Court Opinion

ID: 7687615
Source: CourtListenerOpinion
Date Created: 2022-07-30 03:22:59.556391+00
Date Added: 2024-06-11T16:26:37.490090
License: Public Domain

W. SHARP, Judge,
dissenting.
In my view, the overall result of the equitable distribution of marital assets and apportionment of marital liabilities places the economic future of appellant and the parties’ child in real jeopardy. This is partly due to the judgment which grants the former hus*407band a second mortgage on the marital home, which was awarded to the former wife. The second mortgage was intended to secure the $69,664 lump sum awarded the former husband by way of equitable distribution. However the total of the mortgage debt on the marital home exceeds the equity in the house by approximately $14,000 and the combination of the two mortgages’ monthly payments now are more than the former wife’s monthly income. She will thus be foreclosed out of her house and left homeless with the minor child, or she will have to pay off the second mortgage debt by withdrawing funds from an annuity without any ability to avoid severe tax consequences. All of these circumstances were fully presented to the trial court.
Lump sum payments to achieve equitable distribution should not exceed the financial ability of a spouse to pay and thereby endanger that spouse’s economic status. Rico v. Rico, 487 So.2d 1161 (Fla. 5th DCA 1986). Further we have held that it is an abuse of discretion to fail to consider the tax consequences of economic transactions, which result from a dissolution judgment. Miller v. Miller, 625 So.2d 1320 (Fla. 5th DCA 1993).
There are alternatives to making a lump sum distribution to the former husband of the wife’s earned retirement funds, which is the primary source of the second mortgage’s debt. She will not have access to these funds herself, until she retires, some years hence. The trial court could have directed that a portion of each payment be paid to the former husband at the time payments commence to be made to her. That would have avoided the punitive tax consequences which follows from an early withdrawal of funds.
I am also troubled that the trial court may not have given adequate consideration to:
[t]he desirability of retaining the marital home as a residence for any dependent child of the marriage, ... when it would be equitable to do so, it is in the best interest of the child or that party, and it is financially feasible for the parties to maintain the residence until the child is emancipated.

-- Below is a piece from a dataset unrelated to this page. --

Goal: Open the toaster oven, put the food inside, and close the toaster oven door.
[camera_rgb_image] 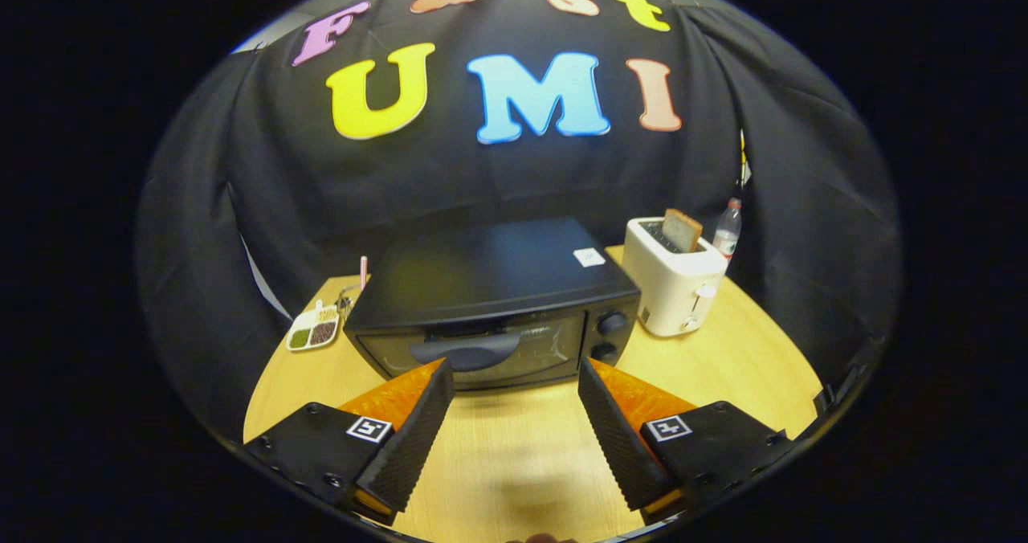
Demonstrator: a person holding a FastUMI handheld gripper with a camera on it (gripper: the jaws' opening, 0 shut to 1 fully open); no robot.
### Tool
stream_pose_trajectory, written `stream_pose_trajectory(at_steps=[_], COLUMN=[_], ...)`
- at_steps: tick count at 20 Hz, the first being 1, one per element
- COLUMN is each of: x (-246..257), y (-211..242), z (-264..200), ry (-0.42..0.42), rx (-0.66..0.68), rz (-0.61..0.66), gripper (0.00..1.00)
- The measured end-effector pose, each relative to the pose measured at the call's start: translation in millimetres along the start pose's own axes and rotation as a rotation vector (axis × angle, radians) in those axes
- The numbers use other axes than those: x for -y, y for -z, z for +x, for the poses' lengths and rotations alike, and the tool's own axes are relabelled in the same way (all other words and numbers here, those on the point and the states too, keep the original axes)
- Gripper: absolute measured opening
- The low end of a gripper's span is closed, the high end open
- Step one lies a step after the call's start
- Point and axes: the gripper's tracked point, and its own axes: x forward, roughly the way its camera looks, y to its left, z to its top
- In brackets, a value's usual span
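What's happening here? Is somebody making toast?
A person is holding a gripper in front of a black toaster oven on a wooden table. Its jaws are open and hold nothing. The oven door is shut, its handle just ahead of the jaws. Beside the oven, a white toaster has a slice of bread sticking up.

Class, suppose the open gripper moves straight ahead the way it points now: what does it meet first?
Most likely the toaster oven, at its closed front door near the handle. The gripper has its jaws spread with nothing between them, bare table ahead. Depth is unclear.
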Motion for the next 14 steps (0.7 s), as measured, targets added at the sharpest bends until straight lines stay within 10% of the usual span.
stream_pose_trajectory(at_steps=[14], x=[121], y=[-148], z=[-122], ry=[0.005], rx=[0.392], rz=[-0.063], gripper=[0.98])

§ 61.075(l)(h). In this case, were it not for .the second mortgage debt created by the dissolution decree, there is no apparent reason the former wife and child could not have continued to live in the marital home. Her income was sufficient to have paid the expenses and first mortgage indebtedness, and apparently the trial judge intended that they continue to live there, since he awarded the marital home to the former wife. But given the undisputed post-dissolution financial circumstances of the parties, that is a most unlikely result of the decree.
I would reverse the equitable distribution provisions of this final dissolution judgment and remand for consideration of the tax consequence to the former wife, for revision of the awards in such a fashion as to reduce the punitive tax consequence to the wife, and to fashion a post-dissolution decree, which will permit her to remain living in the marital residence during the minor child’s minority.